#### PROVIDED MATERIAL
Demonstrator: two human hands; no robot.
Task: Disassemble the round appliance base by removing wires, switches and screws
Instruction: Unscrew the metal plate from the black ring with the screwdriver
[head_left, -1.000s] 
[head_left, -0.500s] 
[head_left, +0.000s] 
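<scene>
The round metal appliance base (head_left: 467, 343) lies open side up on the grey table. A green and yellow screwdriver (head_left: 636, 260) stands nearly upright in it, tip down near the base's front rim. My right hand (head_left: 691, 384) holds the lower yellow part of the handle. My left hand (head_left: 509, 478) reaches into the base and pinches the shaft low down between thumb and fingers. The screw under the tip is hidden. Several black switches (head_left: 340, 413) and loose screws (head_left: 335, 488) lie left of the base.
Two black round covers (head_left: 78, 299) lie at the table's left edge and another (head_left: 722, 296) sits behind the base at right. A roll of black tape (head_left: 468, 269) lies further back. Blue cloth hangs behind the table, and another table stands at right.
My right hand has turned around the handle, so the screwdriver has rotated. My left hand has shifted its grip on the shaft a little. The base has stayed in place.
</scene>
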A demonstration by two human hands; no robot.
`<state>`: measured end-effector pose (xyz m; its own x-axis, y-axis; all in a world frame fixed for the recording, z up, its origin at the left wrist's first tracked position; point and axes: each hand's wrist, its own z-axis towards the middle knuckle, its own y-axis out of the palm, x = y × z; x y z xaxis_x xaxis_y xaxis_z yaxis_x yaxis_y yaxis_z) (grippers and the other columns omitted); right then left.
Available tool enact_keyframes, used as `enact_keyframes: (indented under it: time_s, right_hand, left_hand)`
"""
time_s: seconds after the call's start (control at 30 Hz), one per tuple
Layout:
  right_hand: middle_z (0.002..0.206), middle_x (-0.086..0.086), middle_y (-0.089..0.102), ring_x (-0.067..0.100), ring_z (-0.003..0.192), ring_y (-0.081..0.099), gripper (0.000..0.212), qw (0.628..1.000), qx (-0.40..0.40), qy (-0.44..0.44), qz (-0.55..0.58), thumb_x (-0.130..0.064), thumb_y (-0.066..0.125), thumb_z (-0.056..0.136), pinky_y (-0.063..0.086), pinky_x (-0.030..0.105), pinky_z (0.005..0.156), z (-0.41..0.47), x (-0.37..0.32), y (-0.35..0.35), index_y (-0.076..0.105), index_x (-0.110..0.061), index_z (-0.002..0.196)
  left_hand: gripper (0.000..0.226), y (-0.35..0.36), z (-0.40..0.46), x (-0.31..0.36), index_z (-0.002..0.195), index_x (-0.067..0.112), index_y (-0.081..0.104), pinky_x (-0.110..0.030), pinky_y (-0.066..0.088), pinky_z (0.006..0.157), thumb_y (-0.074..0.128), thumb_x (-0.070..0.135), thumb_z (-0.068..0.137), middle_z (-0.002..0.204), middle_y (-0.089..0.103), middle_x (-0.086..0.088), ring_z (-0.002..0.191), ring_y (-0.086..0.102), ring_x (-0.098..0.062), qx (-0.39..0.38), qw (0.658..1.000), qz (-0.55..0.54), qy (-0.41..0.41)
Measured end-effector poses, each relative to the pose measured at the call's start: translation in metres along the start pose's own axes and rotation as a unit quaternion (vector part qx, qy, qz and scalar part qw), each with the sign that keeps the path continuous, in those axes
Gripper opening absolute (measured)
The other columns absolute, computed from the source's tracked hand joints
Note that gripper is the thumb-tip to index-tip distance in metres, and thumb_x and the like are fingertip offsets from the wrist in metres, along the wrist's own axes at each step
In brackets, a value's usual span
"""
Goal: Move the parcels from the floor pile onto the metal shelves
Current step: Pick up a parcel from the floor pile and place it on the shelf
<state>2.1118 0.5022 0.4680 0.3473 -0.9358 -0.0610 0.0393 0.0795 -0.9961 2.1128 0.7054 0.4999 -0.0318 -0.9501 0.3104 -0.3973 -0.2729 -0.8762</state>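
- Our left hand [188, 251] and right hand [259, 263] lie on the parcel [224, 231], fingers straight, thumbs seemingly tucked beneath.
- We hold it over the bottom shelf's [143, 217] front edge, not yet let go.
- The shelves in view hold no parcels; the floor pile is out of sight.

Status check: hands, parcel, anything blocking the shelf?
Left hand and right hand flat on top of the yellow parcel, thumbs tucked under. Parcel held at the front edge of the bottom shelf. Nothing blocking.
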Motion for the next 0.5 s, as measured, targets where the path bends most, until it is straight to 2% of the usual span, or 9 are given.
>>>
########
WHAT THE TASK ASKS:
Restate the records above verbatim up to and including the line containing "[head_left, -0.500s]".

RESULT OF THE TASK:
Demonstrator: two human hands; no robot.
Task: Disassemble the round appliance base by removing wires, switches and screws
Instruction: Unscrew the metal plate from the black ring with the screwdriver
[head_left, -1.000s] 
[head_left, -0.500s] 

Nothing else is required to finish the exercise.